SUİSTİMALLERE DİKKAT
Coğrafyamızın asli unsurları olan Musevilerin-Yahudilerin herkes gibi yaşama hakkı vardır. İbadet, ticaret, siyaset yapma hürriyeti olmalıdır. Sadece kendi itikadına mensup olanlarla birlikte yaşayacağı özel siteler de kurabilir. Filistin, Kıbrıs veya dünyanın başka yerlerinde Siyonist İsrail ve destekçilerinin yaptıklarını eleştirmek, amaçlarını teşhir etmek anti-semitizm değildir.

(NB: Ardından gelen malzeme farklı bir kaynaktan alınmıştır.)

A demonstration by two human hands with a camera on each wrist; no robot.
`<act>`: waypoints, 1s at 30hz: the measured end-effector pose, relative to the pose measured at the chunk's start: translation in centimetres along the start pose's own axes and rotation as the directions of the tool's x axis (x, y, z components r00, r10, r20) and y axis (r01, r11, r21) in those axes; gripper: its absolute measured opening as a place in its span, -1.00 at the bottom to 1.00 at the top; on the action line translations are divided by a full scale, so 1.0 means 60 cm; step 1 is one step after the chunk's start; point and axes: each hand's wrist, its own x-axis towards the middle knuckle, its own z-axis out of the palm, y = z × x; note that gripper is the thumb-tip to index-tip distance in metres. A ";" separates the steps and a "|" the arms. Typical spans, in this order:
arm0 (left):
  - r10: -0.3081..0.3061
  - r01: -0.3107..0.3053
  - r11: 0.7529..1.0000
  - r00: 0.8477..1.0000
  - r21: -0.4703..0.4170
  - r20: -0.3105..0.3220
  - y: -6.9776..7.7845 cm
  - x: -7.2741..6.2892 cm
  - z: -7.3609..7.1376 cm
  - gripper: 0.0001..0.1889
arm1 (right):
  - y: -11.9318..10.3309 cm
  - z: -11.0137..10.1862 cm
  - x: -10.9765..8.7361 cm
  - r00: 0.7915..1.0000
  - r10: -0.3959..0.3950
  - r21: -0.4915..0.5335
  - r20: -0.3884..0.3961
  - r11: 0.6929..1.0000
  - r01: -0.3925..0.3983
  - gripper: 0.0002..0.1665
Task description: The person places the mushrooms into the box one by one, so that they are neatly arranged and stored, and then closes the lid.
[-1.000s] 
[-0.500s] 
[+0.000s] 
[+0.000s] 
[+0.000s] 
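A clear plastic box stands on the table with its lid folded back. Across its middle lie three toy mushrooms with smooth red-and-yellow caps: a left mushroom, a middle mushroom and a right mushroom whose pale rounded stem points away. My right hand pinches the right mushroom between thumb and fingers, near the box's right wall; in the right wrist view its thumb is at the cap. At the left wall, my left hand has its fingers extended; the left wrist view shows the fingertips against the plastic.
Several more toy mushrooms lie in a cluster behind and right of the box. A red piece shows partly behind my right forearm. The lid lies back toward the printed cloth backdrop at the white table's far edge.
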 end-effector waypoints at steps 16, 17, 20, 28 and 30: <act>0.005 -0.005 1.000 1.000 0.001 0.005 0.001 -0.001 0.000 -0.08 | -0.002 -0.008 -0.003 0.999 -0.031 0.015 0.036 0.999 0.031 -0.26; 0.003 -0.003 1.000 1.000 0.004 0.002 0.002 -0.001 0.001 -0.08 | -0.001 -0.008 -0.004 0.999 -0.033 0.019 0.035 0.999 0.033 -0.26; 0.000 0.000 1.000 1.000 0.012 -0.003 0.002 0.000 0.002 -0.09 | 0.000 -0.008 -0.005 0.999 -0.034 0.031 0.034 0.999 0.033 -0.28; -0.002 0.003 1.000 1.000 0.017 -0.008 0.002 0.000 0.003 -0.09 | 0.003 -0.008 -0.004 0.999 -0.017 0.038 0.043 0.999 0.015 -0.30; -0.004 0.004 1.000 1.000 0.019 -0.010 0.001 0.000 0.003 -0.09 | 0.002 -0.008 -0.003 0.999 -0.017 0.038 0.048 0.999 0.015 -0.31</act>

Aksine bunların işgaline, katliamlarına ve gittikleri her yere “maddi kazanım için, menfaat için, var olmak için her şey mubahtır” zihniyetini eleştirmemek, susmak anti-semitizmdir. Peki, bugün savaş bölgelerinden daha huzurlu bölgelere (Kıbrıs, Türkiye) giderek, ailesiyle birlikte krizlerden uzak yaşamak isteyen, çocuklarını büyütmek isteyen bu amaçla mal mülk satın alan Yahudiler olamaz mı? Elbette ki vardır. Ancak tarih boyunca bu tür faaliyetlerin siyasi-askeri-istihbarat projeleri için suistimal edildiğini, devasa şirketlerin, özellikle Netanyahu rejimi ile bağlantıları, rejimi besleyen sermaye grupları ve Siyonist tarihin parçaları olmaları hasebiyle, Kıbrıs veya herhangi bir bölgemizde Yahudi ve yatırımlarına duyulan şüphe ve tepki olağan olacaktır. Daha önce yaptığımız tespiti yeniden hatırlatalım: Siyonist İsrail ve destekçileri en büyük zulmü Musevilere-Yahudilere yaptı. Ancak bizler duyarlı olacağız. Netanyahu ve savaş kabinesi her Yahudi'yi Siyonist gösterme ve İsrail'in Neo-Nazi rejimi ile özdeşleştirme çabalarına rağmen biz her Musevi-Yahudi'yi Siyonist bellemeyeceğiz, düşman görmeyeceğiz.